What you have to do
Reproduce every entry word for word. Drop all pictures from the copy.

Saved data entries
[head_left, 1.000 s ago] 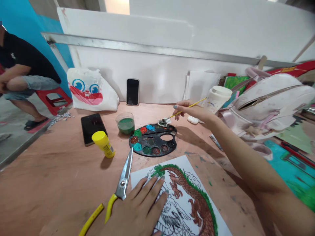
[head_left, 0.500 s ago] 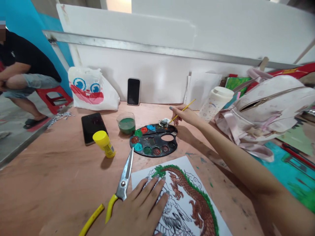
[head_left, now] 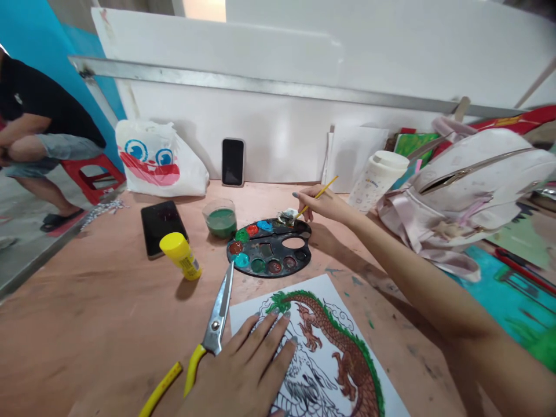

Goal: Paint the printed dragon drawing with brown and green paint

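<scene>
2 hands: right grip (head_left: 310, 209) pinches a paintbrush (head_left: 319, 193) over a palette (head_left: 269, 263); left grip (head_left: 243, 365) lies open on paper (head_left: 324, 286).

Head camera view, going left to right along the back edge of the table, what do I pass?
White plastic bag with a cartoon face → upright smartphone → white tumbler → pale pink backpack

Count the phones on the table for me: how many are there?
2. One phone leans upright against the white board; another phone lies flat on the table, beside the cup of green paint. More could be hidden behind the pale bag.
</scene>
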A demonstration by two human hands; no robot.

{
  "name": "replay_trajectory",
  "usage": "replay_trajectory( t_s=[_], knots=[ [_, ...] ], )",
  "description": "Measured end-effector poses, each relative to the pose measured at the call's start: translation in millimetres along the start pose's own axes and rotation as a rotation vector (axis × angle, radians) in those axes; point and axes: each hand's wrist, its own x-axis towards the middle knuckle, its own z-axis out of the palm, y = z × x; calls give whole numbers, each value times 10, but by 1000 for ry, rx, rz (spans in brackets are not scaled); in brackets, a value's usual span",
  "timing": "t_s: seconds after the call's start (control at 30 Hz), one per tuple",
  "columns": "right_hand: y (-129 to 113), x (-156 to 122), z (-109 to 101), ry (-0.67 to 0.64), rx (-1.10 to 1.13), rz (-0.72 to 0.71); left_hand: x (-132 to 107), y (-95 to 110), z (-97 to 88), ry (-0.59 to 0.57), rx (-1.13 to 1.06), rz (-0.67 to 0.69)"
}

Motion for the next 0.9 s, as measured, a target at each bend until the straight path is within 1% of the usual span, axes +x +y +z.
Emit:
replay_trajectory(
  t_s=[0.07,0.13,0.23,0.4,0.57,0.67,0.77,0.9],
  knots=[
    [-23,14,-95,36,35,-18,4,0,-2,-5,6,9],
    [-32,26,-174,105,61,-40,7,-16,-6,-16,22,23],
    [-16,37,-207,156,68,-61,11,-56,0,-13,80,51],
    [29,26,-128,152,31,-92,-18,-84,84,36,117,74],
    [43,25,-106,129,19,-101,-84,-72,189,172,131,71],
    [47,34,-106,128,20,-104,-93,-71,229,219,145,81],
    [42,43,-93,123,15,-121,-71,-70,229,238,168,79],
    [28,51,-56,77,24,-150,-59,-61,200,213,193,83]
  ],
)
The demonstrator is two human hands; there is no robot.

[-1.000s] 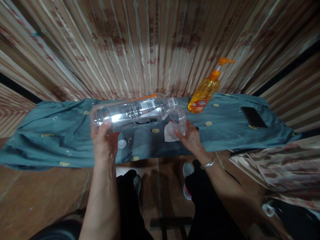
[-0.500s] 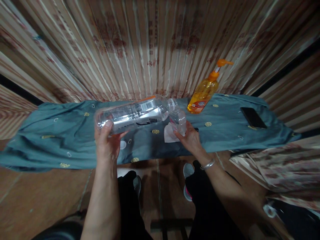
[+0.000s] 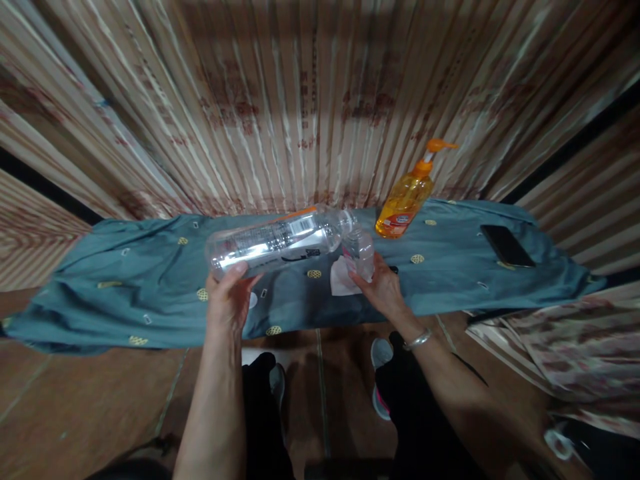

Expected answer
[head_left, 1.000 s ago] 
[head_left, 0.500 s ago] 
[head_left, now] 

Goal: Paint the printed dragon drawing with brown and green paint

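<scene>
2 hands: right grip (head_left: 310, 209) pinches a paintbrush (head_left: 319, 193) over a palette (head_left: 269, 263); left grip (head_left: 243, 365) lies open on paper (head_left: 324, 286).

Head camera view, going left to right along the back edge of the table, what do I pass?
White plastic bag with a cartoon face → upright smartphone → white tumbler → pale pink backpack

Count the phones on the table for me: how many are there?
2. One phone leans upright against the white board; another phone lies flat on the table, beside the cup of green paint. More could be hidden behind the pale bag.
</scene>
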A demonstration by two human hands; no robot.

{
  "name": "replay_trajectory",
  "usage": "replay_trajectory( t_s=[_], knots=[ [_, ...] ], )",
  "description": "Measured end-effector poses, each relative to the pose measured at the call's start: translation in millimetres along the start pose's own axes and rotation as a rotation vector (axis × angle, radians) in those axes; point and axes: each hand's wrist, its own x-axis towards the middle knuckle, its own z-axis out of the palm, y = z × x; calls give whole numbers, each value times 10, but by 1000 for ry, rx, rz (spans in brackets are not scaled); in brackets, a value's usual span",
  "timing": "t_s: seconds after the call's start (control at 30 Hz), one per tuple",
  "columns": "right_hand: y (-129 to 113), x (-156 to 122), z (-109 to 101), ry (-0.67 to 0.64), rx (-1.10 to 1.13), rz (-0.72 to 0.71); left_hand: x (-132 to 107), y (-95 to 110), z (-97 to 88), ry (-0.59 to 0.57), rx (-1.13 to 1.06), rz (-0.67 to 0.69)"
}

Motion for the next 0.9 s, as measured, a target at each bend until the straight path is within 1% of the usual span, axes +x +y +z.
Emit:
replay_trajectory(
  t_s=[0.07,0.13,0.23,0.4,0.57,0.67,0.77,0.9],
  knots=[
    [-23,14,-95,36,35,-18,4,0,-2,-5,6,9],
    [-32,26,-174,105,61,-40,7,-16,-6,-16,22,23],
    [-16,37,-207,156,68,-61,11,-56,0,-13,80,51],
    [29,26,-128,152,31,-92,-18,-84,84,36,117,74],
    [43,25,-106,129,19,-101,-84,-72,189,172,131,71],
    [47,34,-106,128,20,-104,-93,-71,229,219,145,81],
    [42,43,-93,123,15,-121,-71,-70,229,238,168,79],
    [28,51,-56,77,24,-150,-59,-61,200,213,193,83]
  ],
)
The demonstrator is two human hands; there is no robot.

[-1.000s] 
[-0.500s] 
[+0.000s] 

No other output is needed; the exercise is complete.